Le soir même, avec Alonzo, soulageant son ame oppressée: «Mon ami, lui dit-il, tu sais toute l'horreur que nos discordes m'inspiraient; l'événement a passé mes craintes; et dans cet abyme de maux, je vois trop s'accomplir mes funestes pressentiments. Vouloir la guerre, c'est vouloir tous les crimes et tous les malheurs à-la-fois. Dire à des meurtriers, qu'on assemble pour l'être, d'user de modération, c'est dire aux torrents des montagnes de suspendre leur chûte et de régler leur cours. Aucun roi ne sera jamais plus résolu que je l'étais à réprimer l'emportement et les abus de la victoire; et voilà cependant que des millions d'hommes me regardent comme un fléau.»

«Hélas! prince, lui dit Alonzo, l'homme, en proie à ses passions, est si faible contre lui-même et si peu sûr de se dompter! comment pourrait-il s'assurer d'une multitude effrénée, à qui lui-même il a donné l'affreuse liberté du mal! Mais tout cet empire est témoin que l'inflexible roi de Cusco vous a forcé de tirer le glaive. Ne vous accablez point vous-même d'un injuste reproche; et si les malheureux que la guerre a faits, vous accusent, laissez à vos vertus répondre de votre innocence, et repoussez l'injure par la clémence et les bienfaits.»
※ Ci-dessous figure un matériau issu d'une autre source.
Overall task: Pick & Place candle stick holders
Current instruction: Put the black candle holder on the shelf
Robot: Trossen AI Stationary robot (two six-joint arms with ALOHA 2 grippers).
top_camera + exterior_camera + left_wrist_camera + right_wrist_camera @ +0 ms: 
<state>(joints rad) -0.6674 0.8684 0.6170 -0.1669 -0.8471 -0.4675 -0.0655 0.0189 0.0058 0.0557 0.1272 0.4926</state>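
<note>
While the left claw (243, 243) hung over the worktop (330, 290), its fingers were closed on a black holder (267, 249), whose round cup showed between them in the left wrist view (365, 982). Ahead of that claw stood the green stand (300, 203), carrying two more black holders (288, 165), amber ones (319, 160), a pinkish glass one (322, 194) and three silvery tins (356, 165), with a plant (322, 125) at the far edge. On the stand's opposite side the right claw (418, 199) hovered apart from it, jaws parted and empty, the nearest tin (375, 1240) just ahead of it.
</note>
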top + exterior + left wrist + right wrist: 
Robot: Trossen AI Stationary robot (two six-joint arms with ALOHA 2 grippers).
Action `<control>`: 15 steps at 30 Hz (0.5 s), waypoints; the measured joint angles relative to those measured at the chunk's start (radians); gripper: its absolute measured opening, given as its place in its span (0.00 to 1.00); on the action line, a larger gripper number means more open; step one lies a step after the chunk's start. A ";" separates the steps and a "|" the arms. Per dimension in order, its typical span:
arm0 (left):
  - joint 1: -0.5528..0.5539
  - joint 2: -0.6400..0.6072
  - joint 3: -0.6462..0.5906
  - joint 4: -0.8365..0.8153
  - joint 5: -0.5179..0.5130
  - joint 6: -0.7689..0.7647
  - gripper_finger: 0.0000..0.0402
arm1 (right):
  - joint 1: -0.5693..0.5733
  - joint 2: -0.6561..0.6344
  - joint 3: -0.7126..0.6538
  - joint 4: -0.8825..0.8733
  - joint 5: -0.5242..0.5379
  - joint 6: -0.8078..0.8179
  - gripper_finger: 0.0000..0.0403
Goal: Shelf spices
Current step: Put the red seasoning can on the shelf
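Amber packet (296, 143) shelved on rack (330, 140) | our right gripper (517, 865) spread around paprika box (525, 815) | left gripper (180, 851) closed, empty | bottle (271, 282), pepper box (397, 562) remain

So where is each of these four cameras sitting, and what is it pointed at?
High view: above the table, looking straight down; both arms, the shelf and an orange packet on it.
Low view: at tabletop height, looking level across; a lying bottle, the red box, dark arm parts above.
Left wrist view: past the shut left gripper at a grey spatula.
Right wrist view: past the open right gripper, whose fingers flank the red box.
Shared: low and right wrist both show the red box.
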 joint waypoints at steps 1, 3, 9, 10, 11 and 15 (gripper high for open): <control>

Ces mots consolants relevèrent le courage d'Ataliba; et sa douleur fut suspendue jusqu'au jour qu'il avait marqué pour les funérailles de son fils. C'était la fête du soleil, lorsque, repassant l'équateur, il rentre dans notre hémisphère, et revient donner le printemps et l'été aux climats du nord. C'était aussi la fête de la paternité.